_Exercise objective_.
Give back the records below verbatim, please, but without a single image.

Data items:
++++++++
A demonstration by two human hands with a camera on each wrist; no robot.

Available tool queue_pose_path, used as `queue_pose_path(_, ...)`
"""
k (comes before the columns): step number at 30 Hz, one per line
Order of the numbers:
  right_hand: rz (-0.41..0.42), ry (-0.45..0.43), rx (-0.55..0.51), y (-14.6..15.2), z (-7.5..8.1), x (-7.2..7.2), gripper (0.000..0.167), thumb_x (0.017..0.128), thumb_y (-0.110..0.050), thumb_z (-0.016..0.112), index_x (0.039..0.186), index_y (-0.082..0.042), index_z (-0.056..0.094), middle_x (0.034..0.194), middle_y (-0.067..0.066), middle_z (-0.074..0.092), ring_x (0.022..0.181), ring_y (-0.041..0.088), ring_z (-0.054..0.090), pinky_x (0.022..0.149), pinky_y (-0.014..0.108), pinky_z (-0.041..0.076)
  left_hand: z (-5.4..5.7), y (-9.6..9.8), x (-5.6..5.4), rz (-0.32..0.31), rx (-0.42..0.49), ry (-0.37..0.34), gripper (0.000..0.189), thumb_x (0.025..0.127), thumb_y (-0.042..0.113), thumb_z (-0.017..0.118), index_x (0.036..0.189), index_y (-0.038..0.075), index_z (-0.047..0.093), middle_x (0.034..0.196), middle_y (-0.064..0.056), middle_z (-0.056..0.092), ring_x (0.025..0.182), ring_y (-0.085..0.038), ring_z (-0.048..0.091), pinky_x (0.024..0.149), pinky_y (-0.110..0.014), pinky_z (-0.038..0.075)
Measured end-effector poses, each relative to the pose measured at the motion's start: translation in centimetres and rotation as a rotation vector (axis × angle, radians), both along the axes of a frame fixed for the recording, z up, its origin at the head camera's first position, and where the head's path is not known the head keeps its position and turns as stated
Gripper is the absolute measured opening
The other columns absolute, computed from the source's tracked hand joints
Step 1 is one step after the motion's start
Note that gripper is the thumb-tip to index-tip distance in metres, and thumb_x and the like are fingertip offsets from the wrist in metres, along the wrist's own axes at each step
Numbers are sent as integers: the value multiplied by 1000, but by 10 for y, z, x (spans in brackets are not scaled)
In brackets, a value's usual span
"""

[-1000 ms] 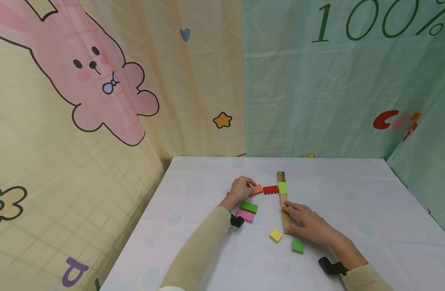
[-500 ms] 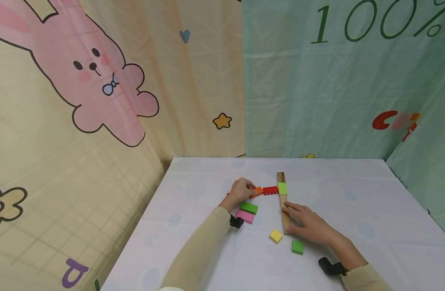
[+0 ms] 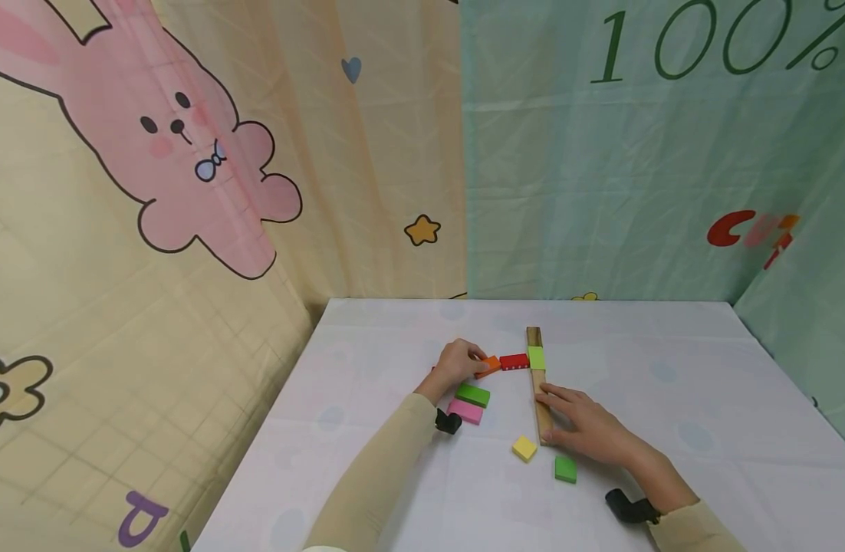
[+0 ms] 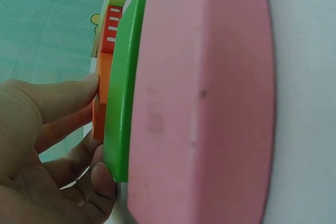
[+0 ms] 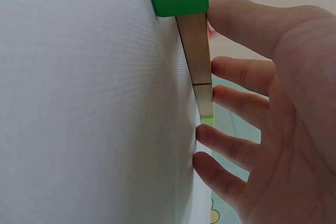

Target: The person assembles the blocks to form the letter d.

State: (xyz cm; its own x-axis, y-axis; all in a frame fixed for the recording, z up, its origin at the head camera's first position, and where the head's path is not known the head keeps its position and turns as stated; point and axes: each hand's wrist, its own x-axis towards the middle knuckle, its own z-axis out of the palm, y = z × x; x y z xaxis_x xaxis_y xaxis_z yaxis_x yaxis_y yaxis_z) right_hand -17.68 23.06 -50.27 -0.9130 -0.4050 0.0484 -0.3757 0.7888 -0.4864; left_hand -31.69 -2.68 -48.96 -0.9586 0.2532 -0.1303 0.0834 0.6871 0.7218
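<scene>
My left hand pinches an orange block between thumb and fingers. That block's far end meets a red block with white marks, which reaches to a light green block. The light green piece forms part of a straight row with plain wooden blocks. Along the right side of this row lies my right hand, its fingers spread and fingertips at the wood. In the left wrist view, a green block and a large-looking pink block stand in front of the orange block.
A yellow block and a green block lie near the row's front end. The green block and pink block sit side by side close to my left wrist. A white cloth covers the table; printed curtains hang behind.
My left hand and the orange block have shifted very slightly toward the red block and the front. My right hand stays in place.
</scene>
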Motion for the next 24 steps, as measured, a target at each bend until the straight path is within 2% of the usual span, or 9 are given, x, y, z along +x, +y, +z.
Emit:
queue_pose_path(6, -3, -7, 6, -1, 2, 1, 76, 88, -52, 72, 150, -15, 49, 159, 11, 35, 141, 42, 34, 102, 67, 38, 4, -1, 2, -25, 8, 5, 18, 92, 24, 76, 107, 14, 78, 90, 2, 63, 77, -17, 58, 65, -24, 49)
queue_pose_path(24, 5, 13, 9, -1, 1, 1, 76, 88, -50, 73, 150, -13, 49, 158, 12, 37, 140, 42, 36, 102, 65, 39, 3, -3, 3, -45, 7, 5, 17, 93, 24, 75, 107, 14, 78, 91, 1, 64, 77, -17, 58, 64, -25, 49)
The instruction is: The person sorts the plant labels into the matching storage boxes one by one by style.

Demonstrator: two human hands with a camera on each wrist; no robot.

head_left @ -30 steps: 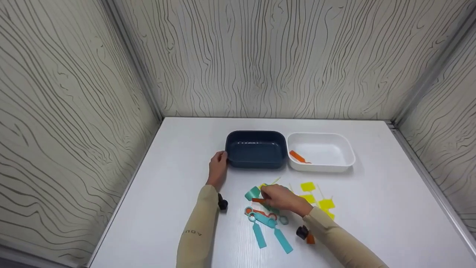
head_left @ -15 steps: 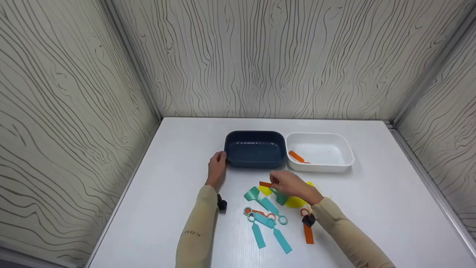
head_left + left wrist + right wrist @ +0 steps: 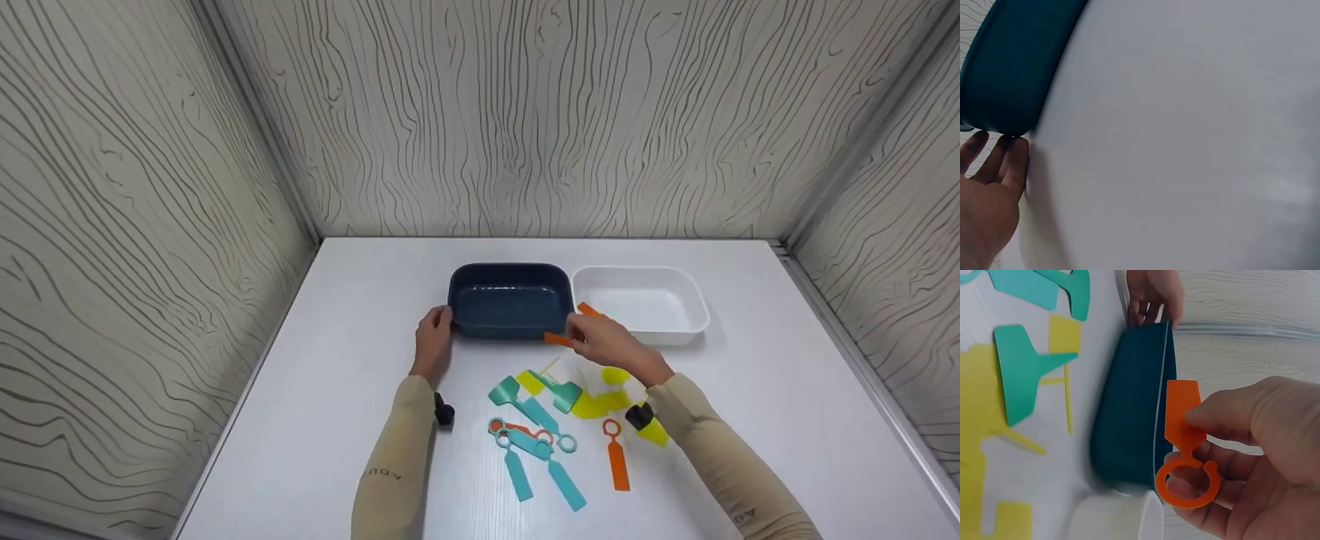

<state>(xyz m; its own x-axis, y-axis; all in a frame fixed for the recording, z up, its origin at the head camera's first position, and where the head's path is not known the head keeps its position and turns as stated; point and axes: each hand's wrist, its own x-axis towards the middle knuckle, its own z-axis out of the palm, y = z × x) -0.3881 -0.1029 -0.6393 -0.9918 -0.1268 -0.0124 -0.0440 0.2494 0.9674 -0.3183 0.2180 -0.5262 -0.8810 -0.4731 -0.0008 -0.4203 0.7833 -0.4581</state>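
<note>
My right hand (image 3: 604,341) pinches an orange plant tag (image 3: 1182,410) with an open hook ring at one end, thumb on its flat face. It is over the meeting rims of the dark blue dish (image 3: 511,330) and the white dish (image 3: 679,339). With fairly straight fingers my left hand (image 3: 991,197) touches the outer left end of the blue dish. A second orange tag (image 3: 587,308) lies in the white dish, partly behind my right hand. On the table in front lie another orange tag (image 3: 618,465), several turquoise ring tags (image 3: 517,476) and green T-shaped labels (image 3: 565,396).
Yellow labels (image 3: 600,405) with thin stems lie under and beside my right forearm. The two dishes stand side by side towards the back of the white table (image 3: 337,337). Wood-patterned panels (image 3: 517,135) rise behind and at both sides.
My right hand has lifted the orange tag from the pile and carried it up and to the right, to the dishes. My left hand stays at the blue dish.
</note>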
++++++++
_Task output_.
A demonstration by two human hands with a camera on each wrist; no robot.

Available tool queue_pose_path, used as `queue_pose_path(_, ...)`
"""
k (comes before the columns): step number at 30 Hz, one per line
Order of the numbers:
  right_hand: rz (-0.41..0.42), ry (-0.45..0.43), rx (-0.55..0.51), y (-14.6..15.2), z (-7.5..8.1), x (-7.2..7.2), gripper (0.000..0.167), thumb_x (0.017..0.128), thumb_y (-0.110..0.050), thumb_z (-0.016..0.112), index_x (0.039..0.186), index_y (-0.082..0.042), index_z (-0.056..0.094), middle_x (0.034..0.194), middle_y (-0.067..0.066), middle_z (-0.074..0.092), ring_x (0.022..0.181), ring_y (-0.041..0.088), ring_z (-0.054..0.090), pinky_x (0.022..0.149), pinky_y (-0.014..0.108), pinky_z (-0.041..0.076)
  left_hand: z (-5.4..5.7), y (-9.6..9.8), x (-5.6..5.4), rz (-0.32..0.31), rx (-0.42..0.49), ry (-0.37..0.34), gripper (0.000..0.189), thumb_x (0.025..0.127), thumb_y (-0.042..0.113), thumb_z (-0.017..0.118), index_x (0.036..0.189), index_y (-0.038..0.075), index_z (-0.047..0.093), middle_x (0.034..0.196), middle_y (-0.064..0.056), middle_z (-0.056..0.092), ring_x (0.025..0.182), ring_y (-0.085..0.038), ring_z (-0.048..0.091), pinky_x (0.024..0.149), pinky_y (-0.110..0.014), pinky_z (-0.038..0.075)
Measured end-effector poses, each relative to the pose measured at the motion's start: translation in centimetres and rotation as a rotation vector (axis × angle, radians), both along the axes of a frame fixed for the recording, z up, its origin at the head camera's first position, and where the head's path is not known the head keeps its position and turns as stated
Gripper is the absolute measured opening
The other columns absolute, computed from the source's tracked hand joints
Step 1 is one step after the motion's start
Note that gripper is the thumb-tip to index-tip distance in metres, and thumb_x and the like are fingertip offsets from the wrist in metres, along the wrist's own axes at each step
Numbers are sent as integers: the value multiplied by 1000, but by 10 for y, z, x (spans in brackets are not scaled)
In brackets, a value's usual span
"""

[-1000 ms] 
[-500 ms] 
[+0 ms] 
[+0 ms] 
[+0 ms] 

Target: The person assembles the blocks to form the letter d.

State: (xyz cm; its own x-axis, y-axis; all in a frame fixed for the recording, z up, its origin at the head camera's first position, and where the head's path is not known the head keeps its position and turns as stated; point and axes: each hand's wrist, its own x-axis towards the middle knuckle, its own z-axis out of the palm, y = z × x; x y z xaxis_x xaxis_y xaxis_z yaxis_x yaxis_y yaxis_z) right_hand -17.68 23.06 -50.27 -0.9130 -0.4050 0.0484 -0.3757 0.7888 -0.4864; left_hand -31.69 -2.68 -48.96 -0.9586 0.2532 -0.1303 0.0834 0.6871 0.7218
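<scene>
My left hand pinches an orange block between thumb and fingers. That block's far end meets a red block with white marks, which reaches to a light green block. The light green piece forms part of a straight row with plain wooden blocks. Along the right side of this row lies my right hand, its fingers spread and fingertips at the wood. In the left wrist view, a green block and a large-looking pink block stand in front of the orange block.
A yellow block and a green block lie near the row's front end. The green block and pink block sit side by side close to my left wrist. A white cloth covers the table; printed curtains hang behind.
My left hand and the orange block have shifted very slightly toward the red block and the front. My right hand stays in place.
</scene>
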Motion for the next 24 steps, as measured, a target at each bend until the straight path is within 2% of the usual span, or 9 are given, x, y, z along +x, +y, +z.
Emit:
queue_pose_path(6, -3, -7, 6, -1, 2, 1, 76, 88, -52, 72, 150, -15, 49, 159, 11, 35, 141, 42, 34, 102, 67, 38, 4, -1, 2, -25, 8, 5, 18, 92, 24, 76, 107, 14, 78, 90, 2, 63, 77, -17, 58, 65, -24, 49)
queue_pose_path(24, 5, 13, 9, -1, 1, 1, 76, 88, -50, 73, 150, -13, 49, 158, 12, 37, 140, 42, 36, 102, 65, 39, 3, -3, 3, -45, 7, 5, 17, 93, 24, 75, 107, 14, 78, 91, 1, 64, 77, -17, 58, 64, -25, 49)
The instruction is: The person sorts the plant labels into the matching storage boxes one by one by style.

Demonstrator: two human hands with a camera on each wrist; no robot.

head_left @ -30 steps: 
head_left @ -15 steps: 
head_left + left wrist + right wrist @ +0 steps: 

<state>(xyz m; its own x-axis, y-axis; all in a frame fixed for the recording, z up, its origin at the head camera's first position, and where the head's path is not known the head keeps its position and turns as stated; point and axes: each hand's wrist, its own x-axis towards the middle knuckle, its own z-axis out of the palm, y = z × x) -0.3881 -0.1029 -0.6393 -0.9918 -0.1268 -0.0124 -0.0440 0.2494 0.9674 -0.3183 0.2180 -0.5262 -0.8810 -0.4731 -0.0008 -0.4203 0.7833 -0.4581</state>
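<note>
My right hand (image 3: 604,341) pinches an orange plant tag (image 3: 1182,410) with an open hook ring at one end, thumb on its flat face. It is over the meeting rims of the dark blue dish (image 3: 511,330) and the white dish (image 3: 679,339). With fairly straight fingers my left hand (image 3: 991,197) touches the outer left end of the blue dish. A second orange tag (image 3: 587,308) lies in the white dish, partly behind my right hand. On the table in front lie another orange tag (image 3: 618,465), several turquoise ring tags (image 3: 517,476) and green T-shaped labels (image 3: 565,396).
Yellow labels (image 3: 600,405) with thin stems lie under and beside my right forearm. The two dishes stand side by side towards the back of the white table (image 3: 337,337). Wood-patterned panels (image 3: 517,135) rise behind and at both sides.
My right hand has lifted the orange tag from the pile and carried it up and to the right, to the dishes. My left hand stays at the blue dish.
</note>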

The exercise is complete with this answer.